-------- SUPPLIED INFORMATION

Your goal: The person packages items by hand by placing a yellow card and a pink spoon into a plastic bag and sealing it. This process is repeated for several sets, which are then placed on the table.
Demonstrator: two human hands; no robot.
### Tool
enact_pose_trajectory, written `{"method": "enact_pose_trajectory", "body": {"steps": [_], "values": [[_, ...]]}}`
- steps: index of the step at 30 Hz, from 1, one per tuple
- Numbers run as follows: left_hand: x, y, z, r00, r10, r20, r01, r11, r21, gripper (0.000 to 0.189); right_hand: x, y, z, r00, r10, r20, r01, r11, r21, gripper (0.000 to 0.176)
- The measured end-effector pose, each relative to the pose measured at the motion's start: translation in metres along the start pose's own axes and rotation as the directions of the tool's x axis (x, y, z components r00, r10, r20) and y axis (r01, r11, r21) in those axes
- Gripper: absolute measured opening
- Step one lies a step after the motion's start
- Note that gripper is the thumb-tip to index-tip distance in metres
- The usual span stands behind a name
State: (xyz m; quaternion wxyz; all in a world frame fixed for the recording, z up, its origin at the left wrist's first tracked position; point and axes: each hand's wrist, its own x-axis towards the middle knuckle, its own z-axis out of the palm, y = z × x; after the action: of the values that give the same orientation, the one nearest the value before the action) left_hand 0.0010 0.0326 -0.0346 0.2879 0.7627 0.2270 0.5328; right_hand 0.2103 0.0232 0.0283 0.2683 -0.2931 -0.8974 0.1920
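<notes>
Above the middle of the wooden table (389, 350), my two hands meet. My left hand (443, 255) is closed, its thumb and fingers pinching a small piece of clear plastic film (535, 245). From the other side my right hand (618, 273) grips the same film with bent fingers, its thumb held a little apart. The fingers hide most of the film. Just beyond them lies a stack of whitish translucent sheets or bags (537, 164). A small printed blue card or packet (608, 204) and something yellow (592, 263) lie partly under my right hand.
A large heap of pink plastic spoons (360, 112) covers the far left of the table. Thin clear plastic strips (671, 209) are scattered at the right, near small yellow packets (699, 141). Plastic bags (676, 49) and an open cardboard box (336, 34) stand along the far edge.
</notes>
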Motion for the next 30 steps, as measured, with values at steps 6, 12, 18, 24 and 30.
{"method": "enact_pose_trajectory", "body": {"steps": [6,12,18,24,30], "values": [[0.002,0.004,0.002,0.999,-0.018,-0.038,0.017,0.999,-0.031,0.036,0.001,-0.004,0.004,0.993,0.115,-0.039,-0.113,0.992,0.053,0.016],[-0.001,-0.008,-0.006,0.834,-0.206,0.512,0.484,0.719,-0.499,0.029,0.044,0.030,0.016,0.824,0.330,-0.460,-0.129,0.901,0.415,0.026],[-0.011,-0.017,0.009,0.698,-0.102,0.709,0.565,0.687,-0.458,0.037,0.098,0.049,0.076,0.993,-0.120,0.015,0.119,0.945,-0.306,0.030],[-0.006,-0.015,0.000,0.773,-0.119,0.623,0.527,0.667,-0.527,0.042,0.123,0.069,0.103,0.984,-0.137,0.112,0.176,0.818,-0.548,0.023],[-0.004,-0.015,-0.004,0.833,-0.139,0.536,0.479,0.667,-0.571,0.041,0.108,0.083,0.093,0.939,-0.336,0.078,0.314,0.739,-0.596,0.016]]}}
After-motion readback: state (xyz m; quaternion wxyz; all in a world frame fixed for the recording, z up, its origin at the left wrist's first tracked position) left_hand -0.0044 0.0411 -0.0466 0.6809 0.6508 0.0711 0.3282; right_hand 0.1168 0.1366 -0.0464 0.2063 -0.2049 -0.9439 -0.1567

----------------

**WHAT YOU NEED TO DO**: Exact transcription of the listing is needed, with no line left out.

**THE ANSWER**:
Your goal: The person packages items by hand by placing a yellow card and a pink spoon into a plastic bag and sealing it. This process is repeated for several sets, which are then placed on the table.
Demonstrator: two human hands; no robot.
### Tool
enact_pose_trajectory, written `{"method": "enact_pose_trajectory", "body": {"steps": [_], "values": [[_, ...]]}}`
- steps: index of the step at 30 Hz, from 1, one per tuple
- Numbers run as follows: left_hand: x, y, z, r00, r10, r20, r01, r11, r21, gripper (0.000 to 0.189); right_hand: x, y, z, r00, r10, r20, r01, r11, r21, gripper (0.000 to 0.176)
- The measured end-effector pose, each relative to the pose measured at the motion's start: translation in metres along the start pose's own axes and rotation as the directions of the tool's x axis (x, y, z components r00, r10, r20) and y axis (r01, r11, r21) in those axes
- Gripper: absolute measured opening
- Step one lies a step after the motion's start
- Note that gripper is the thumb-tip to index-tip distance in metres
- The usual span stands behind a name
State: (xyz m; quaternion wxyz; all in a world frame fixed for the recording, z up, its origin at the left wrist's first tracked position; point and axes: each hand's wrist, its own x-axis towards the middle knuckle, its own z-axis out of the palm, y = z × x; after the action: of the values that give the same orientation, the one nearest the value before the action) left_hand 0.0010 0.0326 -0.0346 0.2879 0.7627 0.2270 0.5328; right_hand 0.2103 0.0232 0.0283 0.2683 -0.2931 -0.8974 0.1920
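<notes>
Above the middle of the wooden table (389, 350), my two hands meet. My left hand (443, 255) is closed, its thumb and fingers pinching a small piece of clear plastic film (535, 245). From the other side my right hand (618, 273) grips the same film with bent fingers, its thumb held a little apart. The fingers hide most of the film. Just beyond them lies a stack of whitish translucent sheets or bags (537, 164). A small printed blue card or packet (608, 204) and something yellow (592, 263) lie partly under my right hand.
A large heap of pink plastic spoons (360, 112) covers the far left of the table. Thin clear plastic strips (671, 209) are scattered at the right, near small yellow packets (699, 141). Plastic bags (676, 49) and an open cardboard box (336, 34) stand along the far edge.
</notes>
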Motion for the next 30 steps, as measured, with values at steps 6, 12, 18, 24 and 30.
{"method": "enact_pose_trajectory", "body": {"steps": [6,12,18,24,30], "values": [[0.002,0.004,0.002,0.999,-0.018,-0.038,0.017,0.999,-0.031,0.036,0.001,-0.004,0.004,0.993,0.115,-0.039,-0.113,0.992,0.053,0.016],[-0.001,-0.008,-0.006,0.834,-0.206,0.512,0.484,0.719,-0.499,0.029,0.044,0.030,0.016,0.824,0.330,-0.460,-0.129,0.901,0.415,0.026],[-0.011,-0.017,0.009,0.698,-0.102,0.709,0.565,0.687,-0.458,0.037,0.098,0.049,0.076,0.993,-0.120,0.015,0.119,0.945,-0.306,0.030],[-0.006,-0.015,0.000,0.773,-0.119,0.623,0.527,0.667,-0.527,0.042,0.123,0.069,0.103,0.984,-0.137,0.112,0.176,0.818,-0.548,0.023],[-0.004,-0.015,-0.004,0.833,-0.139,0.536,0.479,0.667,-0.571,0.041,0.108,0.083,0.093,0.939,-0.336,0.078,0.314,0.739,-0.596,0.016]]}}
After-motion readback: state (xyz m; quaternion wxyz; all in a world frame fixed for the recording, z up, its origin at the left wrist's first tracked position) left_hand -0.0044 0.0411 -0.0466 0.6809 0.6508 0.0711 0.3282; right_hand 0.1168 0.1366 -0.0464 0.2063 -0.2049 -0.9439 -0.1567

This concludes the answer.